Polisi menangkap pelaku teror penyemprotan cairan yang diduga air keras yang beraksi di wilayah Kabupaten Sleman. Pelaku teror berinisial J (37), warga Kabupaten Temanggung, Jawa Tengah ini mengincar perempuan yang sedang bersepeda sebagai korbannya.
Kapolres Sleman, AKBP Anton Firmanto mengatakan, pelaku ditangkap pada Minggu (27/12), saat sedang mencari korban yang akan diincar. Anton menuturkan, dalam aksinya pelaku melukai korbannya dengan memakai cairan lem G.
"Pelaku melakukan penyiraman kepada pesepeda perempuan dengan menggunakan lem Dextone. Lem tersebut kalau disemprotkan kepada celana atau kain akan terbakar atau melukai kulit yang kena lem," ujar Anton, Senin (28/12) di Mapolres Sleman.
Anton menuturkan, pelaku setiap beraksi selalu mengamati calon korbannya. Anton menjabarkan, pelaku mengincar perempuan bersepeda yang mempunyai ciri-ciri fisik berbadan agak gempal dan berambut pendek.

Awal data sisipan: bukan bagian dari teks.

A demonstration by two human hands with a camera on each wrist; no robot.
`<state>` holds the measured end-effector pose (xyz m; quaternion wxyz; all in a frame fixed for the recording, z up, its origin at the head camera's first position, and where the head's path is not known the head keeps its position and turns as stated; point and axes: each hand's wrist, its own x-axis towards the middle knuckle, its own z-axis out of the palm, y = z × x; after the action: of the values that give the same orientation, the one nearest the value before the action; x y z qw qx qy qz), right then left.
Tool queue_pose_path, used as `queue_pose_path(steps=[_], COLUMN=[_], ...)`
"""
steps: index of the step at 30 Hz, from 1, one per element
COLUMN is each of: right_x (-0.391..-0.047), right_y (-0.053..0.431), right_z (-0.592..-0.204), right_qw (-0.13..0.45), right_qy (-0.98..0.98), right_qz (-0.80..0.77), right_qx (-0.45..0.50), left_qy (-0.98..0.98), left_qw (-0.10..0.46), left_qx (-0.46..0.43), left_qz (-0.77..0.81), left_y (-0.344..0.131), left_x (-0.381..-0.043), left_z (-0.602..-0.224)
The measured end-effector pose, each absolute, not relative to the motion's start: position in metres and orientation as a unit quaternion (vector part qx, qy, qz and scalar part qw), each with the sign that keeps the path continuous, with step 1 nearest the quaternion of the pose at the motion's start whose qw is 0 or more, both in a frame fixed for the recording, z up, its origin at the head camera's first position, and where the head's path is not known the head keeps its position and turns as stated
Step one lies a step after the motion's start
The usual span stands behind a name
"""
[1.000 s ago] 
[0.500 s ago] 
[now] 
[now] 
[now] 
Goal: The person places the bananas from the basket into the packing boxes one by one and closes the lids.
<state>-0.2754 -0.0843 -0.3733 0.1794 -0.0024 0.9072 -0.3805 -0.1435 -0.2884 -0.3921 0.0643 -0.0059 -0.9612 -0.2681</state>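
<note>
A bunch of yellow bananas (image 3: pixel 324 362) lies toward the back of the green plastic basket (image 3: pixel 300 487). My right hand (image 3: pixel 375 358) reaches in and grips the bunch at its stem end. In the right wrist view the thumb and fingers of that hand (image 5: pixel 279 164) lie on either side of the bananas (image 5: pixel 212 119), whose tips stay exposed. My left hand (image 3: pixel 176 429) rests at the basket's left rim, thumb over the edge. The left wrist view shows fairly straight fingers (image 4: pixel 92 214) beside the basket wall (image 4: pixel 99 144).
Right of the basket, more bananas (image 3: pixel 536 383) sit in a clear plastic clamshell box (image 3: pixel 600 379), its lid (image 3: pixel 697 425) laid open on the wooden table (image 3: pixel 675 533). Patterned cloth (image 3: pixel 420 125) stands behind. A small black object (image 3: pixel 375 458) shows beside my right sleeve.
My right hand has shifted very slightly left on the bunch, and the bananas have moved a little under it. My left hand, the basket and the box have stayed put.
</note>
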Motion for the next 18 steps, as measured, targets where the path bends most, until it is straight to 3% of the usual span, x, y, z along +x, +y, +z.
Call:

Pelaku sengaja mengincar korban dengan ciri tersebut karena memiliki ciri yang sama dengan perempuan yang dianggap pelaku telah menyakiti hatinya.
Pesepeda Dipepet dengan Motor
Anton menuturkan, apabila pelaku menemukan pesepeda perempuan dengan ciri itu, maka pelaku akan memepetnya dengan sepeda motor. Setelahnya menyiramkan cairan lem ke bagian tubuhnya.
Anton menerangkan, pelaku terhitung sudah beraksi sejak Oktober 2020 dan sudah ada 7 orang korban. Semua korban adalah perempuan yang sedang bersepeda.
"Sasaran dari 7 TKP yang sudah kita amati mengarahnya pinggul dan paha. Dari 7 TKP itu kita amati korban mengalami celana robek karena terbakar," papar Anton.
Anton menambahkan, selama ini pelaku tinggal berpindah-pindah dan bekerja serabutan. Sementara untuk sepeda motor yang dipakai pelaku dalam beraksi adalah milik temannya yang dipinjam pelaku.
"Pelaku J dijerat dengan Pasal 351 KUHP tentang tindak pidana penganiayaan. Ancaman hukuman penjara maksimal diatas 2 tahun," tegas Anton.